Unless a line falls after the one with "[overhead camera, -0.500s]", retype it exactly from the records below; leave out all pictures.

───── Data records ─────

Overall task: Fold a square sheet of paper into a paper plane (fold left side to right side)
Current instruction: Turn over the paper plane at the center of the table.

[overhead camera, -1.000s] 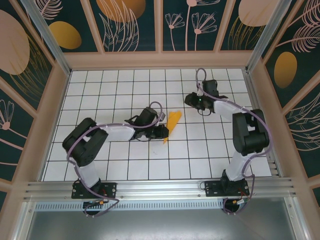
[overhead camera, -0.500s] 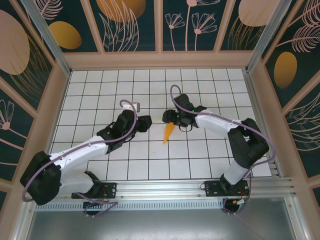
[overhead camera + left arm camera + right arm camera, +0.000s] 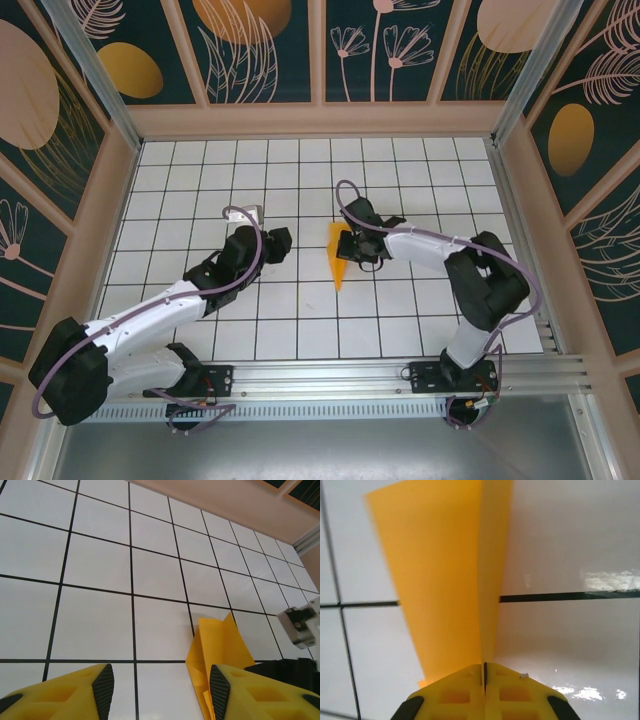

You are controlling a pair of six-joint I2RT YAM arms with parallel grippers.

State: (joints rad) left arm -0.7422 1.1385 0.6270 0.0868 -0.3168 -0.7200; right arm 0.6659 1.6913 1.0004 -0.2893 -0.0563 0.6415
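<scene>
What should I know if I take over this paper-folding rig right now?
Left hand: open and empty, hovering over the table to the left of the paper plane, not touching it.
Right hand: shut, pinching the paper plane along its center fold near the wide end.
Paper plane: mid-table between the two hands, pointed end toward the arm bases.
Done: the sheet is already folded down to a narrow dart.
Left: probably pressing the last creases, then letting go. I can't tell whether both wings are finished.
</scene>
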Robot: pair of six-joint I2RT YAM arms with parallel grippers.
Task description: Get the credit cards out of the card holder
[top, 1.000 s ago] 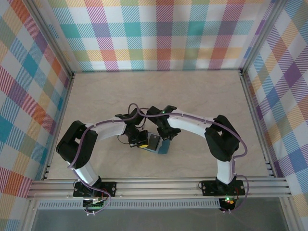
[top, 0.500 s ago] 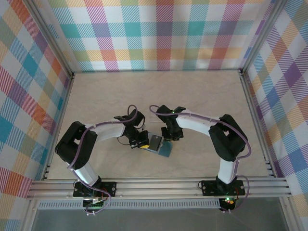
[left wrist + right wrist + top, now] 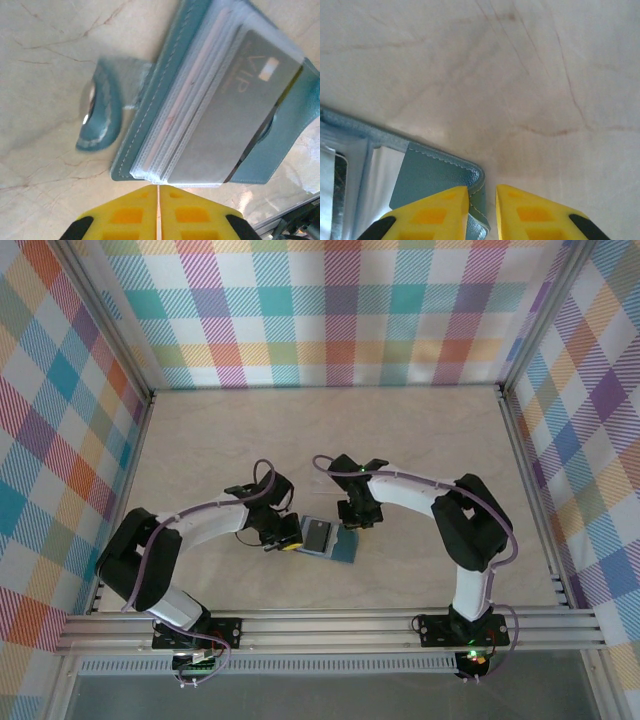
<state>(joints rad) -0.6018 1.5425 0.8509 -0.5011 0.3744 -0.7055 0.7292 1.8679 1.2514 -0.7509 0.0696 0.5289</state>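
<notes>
Your left hand (image 3: pixel 158 199) sits at the near edge of the card holder, its fingers pressed together with nothing between them. Just beyond it the card holder (image 3: pixel 292 125) lies open on the tabletop (image 3: pixel 45 60). Its side tab (image 3: pixel 102 112) curls out to the left, and a fan of clear sleeves (image 3: pixel 172 125) is exposed. A silver credit card (image 3: pixel 235 115) lies uppermost; you cannot tell whether it is inside the top sleeve or loose on it. Expect the card to be light, stiff and slick. The soft holder will likely slide or fold if pulled unbraced, so pinch the card flat across its near short edge. Your right hand (image 3: pixel 482 202) has its fingers nearly together with the cover's corner in the slit, seemingly pinching the holder steady.
</notes>
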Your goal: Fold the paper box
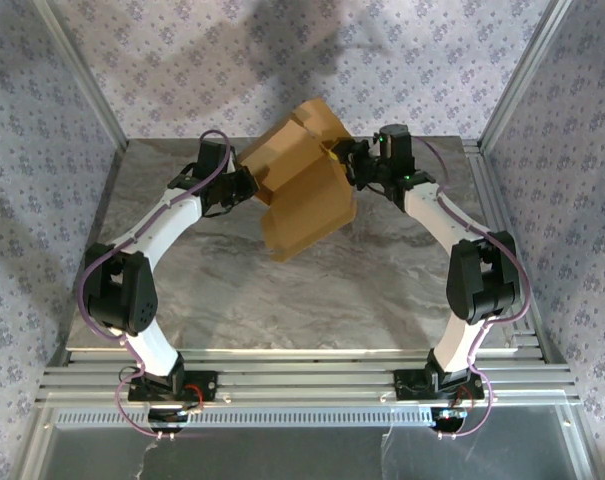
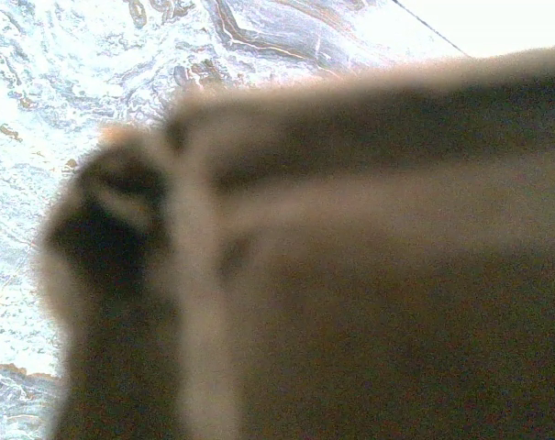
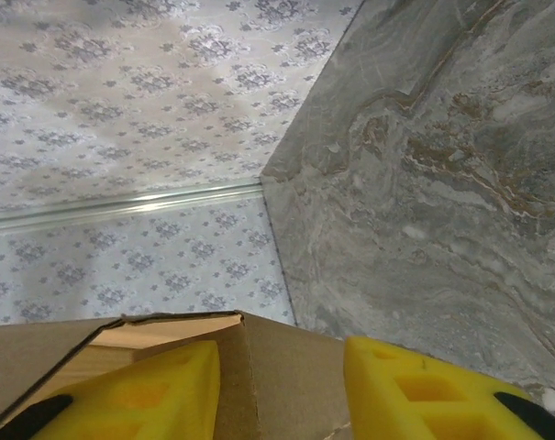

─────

== Response to the task ==
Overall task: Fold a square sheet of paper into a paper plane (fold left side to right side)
Current instruction: Turn over the paper plane at the center of the table.

[overhead camera, -1.000s] 
[overhead camera, -0.500s] 

Nothing else goes in the answer.